:: WHAT TO WORK ON ::
Hunt through the lines below for the string "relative" and copy each one that has it.

Excerpts from a dataset

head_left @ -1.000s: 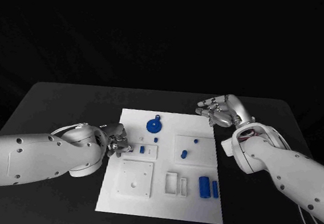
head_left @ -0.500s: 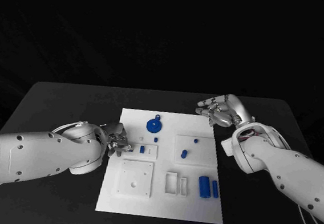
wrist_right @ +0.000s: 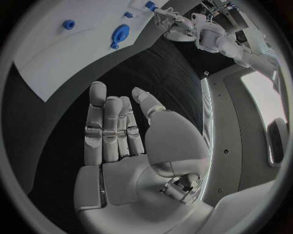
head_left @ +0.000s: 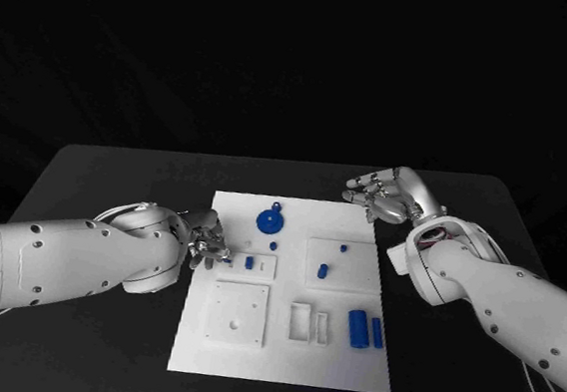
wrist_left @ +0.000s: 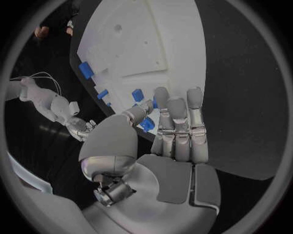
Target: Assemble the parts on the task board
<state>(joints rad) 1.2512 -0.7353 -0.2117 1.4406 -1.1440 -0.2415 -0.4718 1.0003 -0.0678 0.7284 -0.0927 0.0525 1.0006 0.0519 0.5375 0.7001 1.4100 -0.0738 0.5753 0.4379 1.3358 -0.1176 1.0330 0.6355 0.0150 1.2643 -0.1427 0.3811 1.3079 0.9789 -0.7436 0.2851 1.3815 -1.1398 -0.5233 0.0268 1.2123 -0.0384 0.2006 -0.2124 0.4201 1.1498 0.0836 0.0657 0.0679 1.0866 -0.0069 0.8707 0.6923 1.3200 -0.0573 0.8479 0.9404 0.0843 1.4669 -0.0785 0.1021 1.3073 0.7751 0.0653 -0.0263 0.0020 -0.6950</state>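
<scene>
A black table (head_left: 111,179) fills the lower half of the frame, its matte top running out to both side edges. Behind it, the whole upper half is black backdrop (head_left: 307,48), unlit, faintly creased like hanging cloth, showing no window or lamp.

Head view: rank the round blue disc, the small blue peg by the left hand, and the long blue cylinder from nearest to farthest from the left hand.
1. Small blue peg, beside the left hand.
2. Round blue disc, on the board's far side.
3. Long blue cylinder, on the board's right side.
</scene>
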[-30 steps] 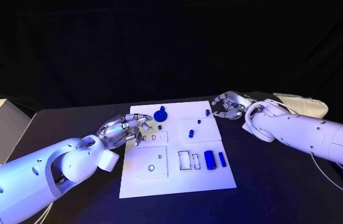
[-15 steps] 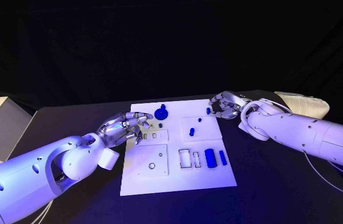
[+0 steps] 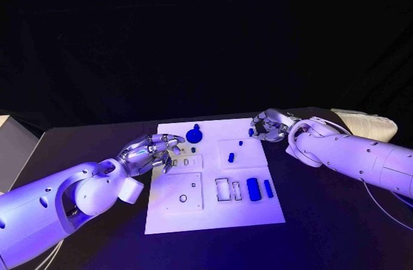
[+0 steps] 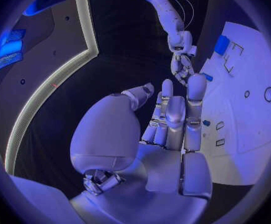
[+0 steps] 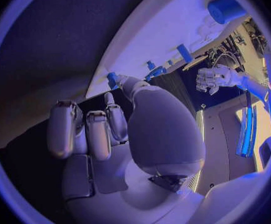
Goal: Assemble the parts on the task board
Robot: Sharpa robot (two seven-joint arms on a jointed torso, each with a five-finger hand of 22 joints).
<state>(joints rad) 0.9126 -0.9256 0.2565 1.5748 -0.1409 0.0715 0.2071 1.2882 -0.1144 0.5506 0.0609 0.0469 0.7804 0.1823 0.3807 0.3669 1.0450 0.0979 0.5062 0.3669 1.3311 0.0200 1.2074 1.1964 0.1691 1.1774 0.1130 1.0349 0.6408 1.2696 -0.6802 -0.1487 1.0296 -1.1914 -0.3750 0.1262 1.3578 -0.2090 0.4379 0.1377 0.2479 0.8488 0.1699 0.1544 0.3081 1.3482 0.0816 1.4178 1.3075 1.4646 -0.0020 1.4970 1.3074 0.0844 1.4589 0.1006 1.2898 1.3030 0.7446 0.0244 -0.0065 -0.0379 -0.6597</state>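
Head view shows the white board point(image 3: 210, 213) mid-table with a blue cylinder point(image 3: 253, 189) near right, the left hand point(image 3: 153, 152) at its left edge, fingers apart and empty, and the right hand point(image 3: 268, 126) at its far right corner, fingers curled, hold unclear.

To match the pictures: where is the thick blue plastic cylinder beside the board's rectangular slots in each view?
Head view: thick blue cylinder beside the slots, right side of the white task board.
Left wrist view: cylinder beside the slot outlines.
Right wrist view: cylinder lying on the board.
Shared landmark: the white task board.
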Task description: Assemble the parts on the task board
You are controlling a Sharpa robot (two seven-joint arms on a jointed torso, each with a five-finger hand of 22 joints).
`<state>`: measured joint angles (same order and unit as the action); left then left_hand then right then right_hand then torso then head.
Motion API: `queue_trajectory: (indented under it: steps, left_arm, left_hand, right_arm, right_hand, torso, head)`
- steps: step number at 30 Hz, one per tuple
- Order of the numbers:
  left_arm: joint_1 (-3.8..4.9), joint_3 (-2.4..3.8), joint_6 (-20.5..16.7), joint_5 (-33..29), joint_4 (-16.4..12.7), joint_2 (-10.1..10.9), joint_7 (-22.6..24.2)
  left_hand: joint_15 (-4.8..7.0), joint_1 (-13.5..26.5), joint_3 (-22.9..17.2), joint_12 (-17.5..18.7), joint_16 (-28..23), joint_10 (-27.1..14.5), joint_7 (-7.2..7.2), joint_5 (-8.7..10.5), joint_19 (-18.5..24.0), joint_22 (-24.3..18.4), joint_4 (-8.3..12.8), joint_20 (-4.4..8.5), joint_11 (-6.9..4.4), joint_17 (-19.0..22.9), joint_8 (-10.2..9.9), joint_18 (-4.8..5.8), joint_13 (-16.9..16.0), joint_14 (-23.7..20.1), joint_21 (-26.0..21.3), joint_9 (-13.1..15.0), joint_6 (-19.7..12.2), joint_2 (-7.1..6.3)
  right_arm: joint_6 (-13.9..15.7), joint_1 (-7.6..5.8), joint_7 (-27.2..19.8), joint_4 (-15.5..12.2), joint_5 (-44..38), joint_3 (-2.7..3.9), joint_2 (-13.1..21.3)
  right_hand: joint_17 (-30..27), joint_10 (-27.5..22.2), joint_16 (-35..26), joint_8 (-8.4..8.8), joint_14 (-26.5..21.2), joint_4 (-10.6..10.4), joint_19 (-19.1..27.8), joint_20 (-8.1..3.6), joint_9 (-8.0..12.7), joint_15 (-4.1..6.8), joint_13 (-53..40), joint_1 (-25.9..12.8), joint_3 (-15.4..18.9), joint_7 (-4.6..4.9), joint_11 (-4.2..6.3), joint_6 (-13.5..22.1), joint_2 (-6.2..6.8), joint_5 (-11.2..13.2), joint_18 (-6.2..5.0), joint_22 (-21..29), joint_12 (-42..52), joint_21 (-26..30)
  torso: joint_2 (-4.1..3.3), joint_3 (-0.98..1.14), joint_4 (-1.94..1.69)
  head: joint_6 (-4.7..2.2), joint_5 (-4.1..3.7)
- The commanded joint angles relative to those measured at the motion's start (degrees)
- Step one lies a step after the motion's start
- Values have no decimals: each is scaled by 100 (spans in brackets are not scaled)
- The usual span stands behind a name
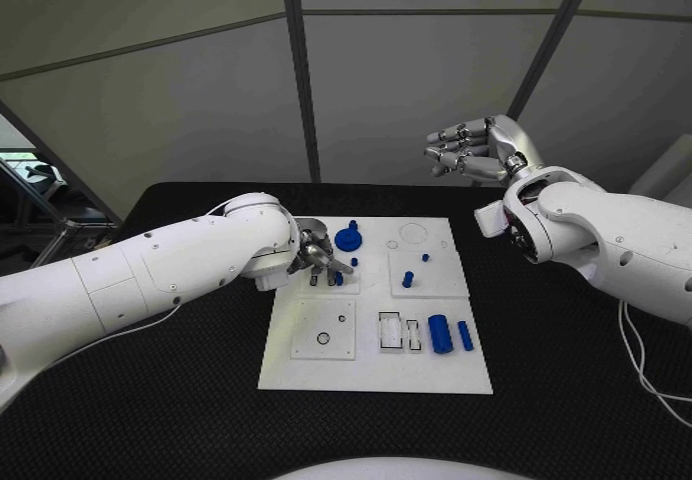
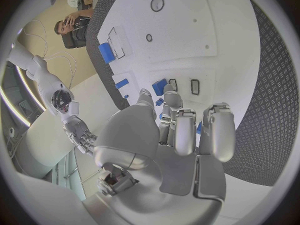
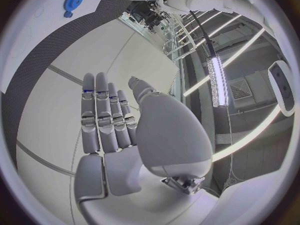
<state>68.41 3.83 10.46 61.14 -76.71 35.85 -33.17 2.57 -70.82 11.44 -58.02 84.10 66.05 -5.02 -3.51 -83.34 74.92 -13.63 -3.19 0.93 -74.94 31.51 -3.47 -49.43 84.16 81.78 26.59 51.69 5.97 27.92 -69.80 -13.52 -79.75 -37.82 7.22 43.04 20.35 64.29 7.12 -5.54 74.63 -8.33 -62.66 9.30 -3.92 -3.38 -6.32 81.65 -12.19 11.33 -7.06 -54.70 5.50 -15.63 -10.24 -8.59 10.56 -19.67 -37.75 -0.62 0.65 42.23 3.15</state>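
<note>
Your left hand [image 1: 317,255] is down on the task board [image 1: 375,375], over its far-left part, fingers curled toward the board surface around a small blue part [image 1: 336,278] w/ more small blue bits right beside it. In the left wrist view the fingertips [image 2: 164,90] sit right among those blue pieces [image 2: 160,86], but you can't tell if the hand actually pinches one or just touches; grip unclear.

Your right hand [image 1: 476,150] is up off the table, well apart from the board, beyond its far-right corner. It holds nothing. In the head view the fingers look bent inward; the right wrist view shows the fingers [image 3: 100,120] lying straight and side by side w/ the thumb apart from them, so call it open and empty.

On the board: a blue gear [image 1: 351,238] at the far side, just right of your left hand, also visible in the right wrist view [image 3: 75,0]. Two short blue pegs [image 1: 408,279] stand mid-right on the board. Near-right, a larger blue cylinder [image 1: 440,334] lies beside a slimmer blue pin [image 1: 464,335], both just right of a rectangular slot [image 1: 391,330]. A raised white plate w/ a small ring [image 1: 326,337] sits near-left on the board.
</note>
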Motion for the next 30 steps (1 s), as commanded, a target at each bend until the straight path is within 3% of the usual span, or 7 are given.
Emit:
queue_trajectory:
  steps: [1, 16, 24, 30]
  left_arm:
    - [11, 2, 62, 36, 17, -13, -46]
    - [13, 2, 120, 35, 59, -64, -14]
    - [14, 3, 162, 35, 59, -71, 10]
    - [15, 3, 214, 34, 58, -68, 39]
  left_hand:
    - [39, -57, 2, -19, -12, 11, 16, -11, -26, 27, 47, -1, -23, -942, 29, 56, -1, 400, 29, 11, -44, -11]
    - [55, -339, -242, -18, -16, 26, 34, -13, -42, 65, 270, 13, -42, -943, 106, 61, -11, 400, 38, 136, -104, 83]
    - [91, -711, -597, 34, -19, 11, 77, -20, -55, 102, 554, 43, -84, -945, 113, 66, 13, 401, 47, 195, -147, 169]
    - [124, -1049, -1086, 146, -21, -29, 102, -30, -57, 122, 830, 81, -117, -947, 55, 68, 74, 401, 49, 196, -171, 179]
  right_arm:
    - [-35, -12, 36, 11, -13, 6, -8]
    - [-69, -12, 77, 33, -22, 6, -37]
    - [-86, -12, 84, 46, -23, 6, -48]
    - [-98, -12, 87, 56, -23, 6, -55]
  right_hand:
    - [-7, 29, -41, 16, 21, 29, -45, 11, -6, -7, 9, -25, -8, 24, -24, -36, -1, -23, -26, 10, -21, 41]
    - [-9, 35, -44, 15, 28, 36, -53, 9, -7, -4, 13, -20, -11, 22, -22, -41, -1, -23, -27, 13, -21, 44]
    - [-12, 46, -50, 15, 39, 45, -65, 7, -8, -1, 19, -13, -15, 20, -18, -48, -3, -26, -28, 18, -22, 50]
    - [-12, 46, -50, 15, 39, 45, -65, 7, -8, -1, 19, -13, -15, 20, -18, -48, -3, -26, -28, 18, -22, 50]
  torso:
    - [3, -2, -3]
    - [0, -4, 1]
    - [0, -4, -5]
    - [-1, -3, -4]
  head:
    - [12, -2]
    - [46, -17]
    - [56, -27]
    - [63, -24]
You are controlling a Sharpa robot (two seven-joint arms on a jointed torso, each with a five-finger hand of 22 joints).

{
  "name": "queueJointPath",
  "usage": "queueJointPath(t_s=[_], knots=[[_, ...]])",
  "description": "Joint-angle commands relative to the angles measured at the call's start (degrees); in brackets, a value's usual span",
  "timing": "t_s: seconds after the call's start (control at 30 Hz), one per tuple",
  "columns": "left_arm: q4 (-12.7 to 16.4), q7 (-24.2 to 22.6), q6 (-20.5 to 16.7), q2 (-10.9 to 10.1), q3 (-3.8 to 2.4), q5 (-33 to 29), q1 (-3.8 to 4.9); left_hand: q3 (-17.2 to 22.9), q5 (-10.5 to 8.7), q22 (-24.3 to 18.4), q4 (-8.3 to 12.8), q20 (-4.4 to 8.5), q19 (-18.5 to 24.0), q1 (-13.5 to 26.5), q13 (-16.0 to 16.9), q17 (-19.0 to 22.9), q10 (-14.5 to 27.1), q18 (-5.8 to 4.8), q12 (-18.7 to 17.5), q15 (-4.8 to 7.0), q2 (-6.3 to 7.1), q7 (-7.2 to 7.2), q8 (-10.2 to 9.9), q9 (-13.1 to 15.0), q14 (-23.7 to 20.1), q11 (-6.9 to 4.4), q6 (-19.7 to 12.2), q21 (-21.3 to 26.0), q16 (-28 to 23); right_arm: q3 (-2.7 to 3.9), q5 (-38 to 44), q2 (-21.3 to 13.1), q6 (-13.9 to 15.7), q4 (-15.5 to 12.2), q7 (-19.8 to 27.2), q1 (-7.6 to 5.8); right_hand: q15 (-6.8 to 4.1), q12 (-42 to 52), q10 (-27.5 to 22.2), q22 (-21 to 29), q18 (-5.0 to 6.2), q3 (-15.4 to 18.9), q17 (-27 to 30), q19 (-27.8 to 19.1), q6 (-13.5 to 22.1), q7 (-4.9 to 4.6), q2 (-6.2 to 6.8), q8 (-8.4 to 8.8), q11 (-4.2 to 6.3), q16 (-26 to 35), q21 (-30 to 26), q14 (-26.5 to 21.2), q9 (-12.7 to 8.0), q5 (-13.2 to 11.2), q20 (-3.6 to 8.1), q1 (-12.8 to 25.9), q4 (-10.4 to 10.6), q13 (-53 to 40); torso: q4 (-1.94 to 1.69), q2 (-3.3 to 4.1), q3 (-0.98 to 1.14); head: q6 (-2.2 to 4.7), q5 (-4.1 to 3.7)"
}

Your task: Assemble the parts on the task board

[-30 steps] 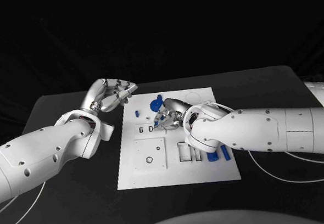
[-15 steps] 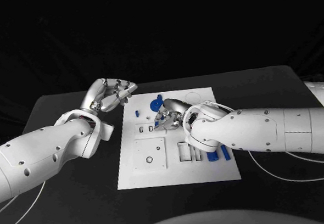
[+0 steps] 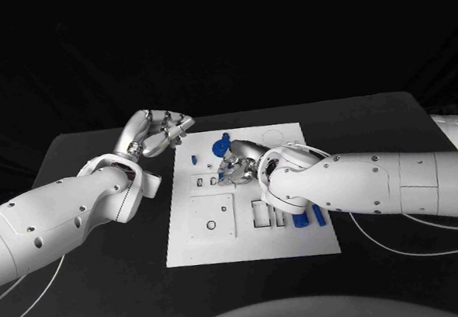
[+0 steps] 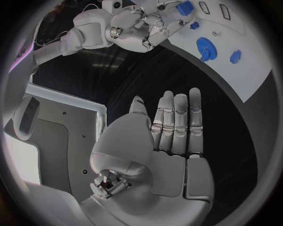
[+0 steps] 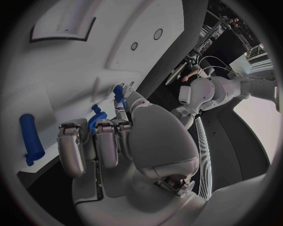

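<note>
No writing can be read on the white task board (image 3: 250,238), mid-bench. The left hand (image 3: 156,134) hovers off its far left corner, fingers straight, apart, empty. The right hand (image 3: 236,162) curls over the board's middle, pinching a small blue part (image 5: 120,92).

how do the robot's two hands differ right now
The left hand hovers beside the far left corner of the task board, off it; the right hand is down over the board's middle. The left hand holds nothing, its fingers straight and side by side; the right hand has its fingers curled, with a small blue part at its fingertips. Both are silver hands on white arms.
</note>
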State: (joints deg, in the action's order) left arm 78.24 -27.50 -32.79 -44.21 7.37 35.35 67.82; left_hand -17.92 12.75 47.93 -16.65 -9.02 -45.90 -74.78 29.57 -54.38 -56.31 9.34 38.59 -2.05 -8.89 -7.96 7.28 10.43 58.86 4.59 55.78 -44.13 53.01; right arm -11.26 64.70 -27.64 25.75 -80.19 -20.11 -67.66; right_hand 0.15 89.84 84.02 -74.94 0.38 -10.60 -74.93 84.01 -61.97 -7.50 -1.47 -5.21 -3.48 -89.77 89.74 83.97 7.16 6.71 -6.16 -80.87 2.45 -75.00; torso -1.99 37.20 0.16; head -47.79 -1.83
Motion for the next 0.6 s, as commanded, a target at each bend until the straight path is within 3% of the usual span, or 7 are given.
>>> queueJointPath(t_s=[0.03, 0.6], knots=[[0.1, -0.4, -0.2, 0.1, -0.05, 0.2, 0.09, -0.4, 0.20, -0.1, 0.0, 0.02, -0.4, -0.5, -0.1, 0.1, -0.1, 0.95, -0.3, 0.00, -0.21, 0.04, 0.1, 0.1, 0.5, -0.09, -0.2, 0.2, -0.4, 0.00, 0.7, 0.1, -1.2, 0.1, 0.3, 0.06, 0.39, 0.2, 6.0, -15.1, -0.38, -0.1, -15.1, 6.0, -1.0, -0.17, -0.51, 0.44, -0.52, -0.2, 0.3, 6.0, -0.1, 0.2, -0.46, 0.1, -0.4, -15.0, 0.00, -0.03, -0.02, 0.01, 0.02], [0.2, -0.4, -0.2, 0.0, -0.05, 0.2, 0.09, -0.4, 0.20, -0.1, 0.0, 0.02, -0.4, -0.5, -0.1, 0.1, -0.1, 0.95, -0.3, 0.00, -0.21, 0.04, 0.1, 0.1, 0.5, -0.09, -0.2, 0.2, -0.4, -0.03, 0.7, 0.5, -1.7, 0.5, 0.3, 0.21, 0.61, 0.2, 6.0, -15.1, -0.38, -0.1, -15.1, 6.0, 0.2, -0.32, -0.52, 1.33, -0.72, -0.2, 0.3, 6.0, -0.5, 0.1, -0.74, 0.1, -0.5, -15.0, 0.02, 0.00, -0.03, 0.03, -0.04]])
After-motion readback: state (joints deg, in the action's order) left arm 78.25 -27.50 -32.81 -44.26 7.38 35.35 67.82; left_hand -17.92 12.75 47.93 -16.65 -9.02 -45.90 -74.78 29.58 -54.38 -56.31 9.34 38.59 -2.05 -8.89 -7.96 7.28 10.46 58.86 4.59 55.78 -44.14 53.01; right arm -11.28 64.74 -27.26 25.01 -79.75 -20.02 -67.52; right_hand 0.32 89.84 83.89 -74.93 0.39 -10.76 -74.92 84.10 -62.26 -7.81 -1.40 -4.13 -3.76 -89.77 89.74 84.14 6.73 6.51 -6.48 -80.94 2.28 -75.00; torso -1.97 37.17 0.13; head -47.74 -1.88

:: ANSWER SPACE ::
- The commanded joint angles relative to those measured at the motion's start (degrees)
  "description": "Joint-angle commands relative to the angles measured at the call's start (degrees); in brackets, a value's usual span",

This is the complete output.